Now there’s a great question. How can the Christ be son of David and yet Lord at the same time. Unless, of course, David’s son is also the son of God. And then there’s much more to this Jesus than a sharp rabbi who can’t be trapped by clever questions. He’s the Son of David, Son of Man, Son of Abraham, Son of God. All of these. Son of David, successor to David’s throne, the world ruler who reigns eternally. Son of Abraham, the promised Seed by whom all nations are blessed. Son of Man, the second Adam, who embraces all of humanity in His own human flesh. Son of God, the second Person of the undivided holy Trinity.
And this Son of God was born Son of David for one purpose: To gather the whole world and all of loveless humanity into His death and to rescue it from it’s failure to love God and love neighbor. Jesus loved perfectly. He loved God with His whole heart, with His entire soul, with His whole mind. He loved His neighbor as Himself. Not just His favorite disciples, but also the crowds, the outcasts, the demonized, the diseased and despairing, and yes, even the religious types with their pesky questions. He loved them too. And He loves each of you.
He loved His Father, and obedient to His will to save, He went to the cross to die. He loved His neighbor, even to the point of praying for those who killed Him. That perfect, holy love is yours, His gift to you. It comes with His death for you and His life for you. Jesus is God’s love for humanity, and He is humanity’s love for God. In Jesus, you love God with all your heart, soul, and mind. In Jesus, you love your neighbor as your self. In Jesus, you love yourself, because your sin is put away as far as the east is from the west.
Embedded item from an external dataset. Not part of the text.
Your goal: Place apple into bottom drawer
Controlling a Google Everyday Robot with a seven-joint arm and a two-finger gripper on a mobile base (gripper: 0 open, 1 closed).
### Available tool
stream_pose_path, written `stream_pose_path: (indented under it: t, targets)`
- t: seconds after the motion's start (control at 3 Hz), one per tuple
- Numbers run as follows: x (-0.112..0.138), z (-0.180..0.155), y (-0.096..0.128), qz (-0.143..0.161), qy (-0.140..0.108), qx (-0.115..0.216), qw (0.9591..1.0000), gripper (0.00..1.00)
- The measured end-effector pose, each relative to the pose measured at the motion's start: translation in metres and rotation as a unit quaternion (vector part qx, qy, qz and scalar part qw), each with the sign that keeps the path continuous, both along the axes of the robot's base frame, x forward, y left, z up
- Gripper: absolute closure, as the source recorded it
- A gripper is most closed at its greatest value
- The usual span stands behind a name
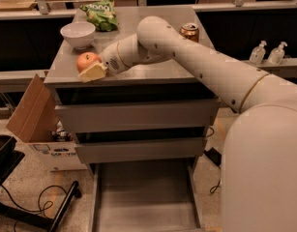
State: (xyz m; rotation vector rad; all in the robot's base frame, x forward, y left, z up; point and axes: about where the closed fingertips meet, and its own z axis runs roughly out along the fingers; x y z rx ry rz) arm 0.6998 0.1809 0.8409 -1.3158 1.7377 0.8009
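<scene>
Apple (86, 60) on the tabletop (153, 74), near its front left corner, in plain view from above. Tool (92, 72) at the very front edge of that same corner, directly in front of the apple and touching or all but touching its near side, the pale yellowish tip overlapping the lower part of the fruit. Cannot tell whether apart, together or clamped on the apple. Carried on a thick white arm (206, 62) stretching in low across the tabletop from the right. Behind the apple, a white bowl (78, 34), apart from it; farther back, a green snack bag (100, 14); toward the back right, a gold can (189, 31), upright. Below the tabletop, two grey upper drawers (138, 115), both closed. Bottom drawer (143, 192) pulled out well forward of the cabinet, flat grey floor showing, far below the apple and a little to its right. Brown cardboard box (32, 112) on the floor beside the cabinet's left side.
</scene>
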Motion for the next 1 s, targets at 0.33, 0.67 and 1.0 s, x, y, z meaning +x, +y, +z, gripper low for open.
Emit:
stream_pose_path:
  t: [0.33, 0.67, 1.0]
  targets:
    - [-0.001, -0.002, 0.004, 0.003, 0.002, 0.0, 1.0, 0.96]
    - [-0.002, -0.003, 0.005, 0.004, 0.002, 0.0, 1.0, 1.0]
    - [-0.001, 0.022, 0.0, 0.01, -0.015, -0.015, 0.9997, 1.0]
And the Law, from the greatest to the least of the commandments, is fulfilled in Jesus. On the One who hung dead on the cross hangs all the Law, every commandment. The Law cannot condemn you. There is no condemnation for anyone in Christ Jesus. No question about it.
So which is the greatest commandment? Wrong question. Who is the Christ? That’s the question. And you know the answer: His name is Jesus. The Jewish carpenter from Nazareth. Son of David, Son of God. Your Savior, your life, your love. No question about it.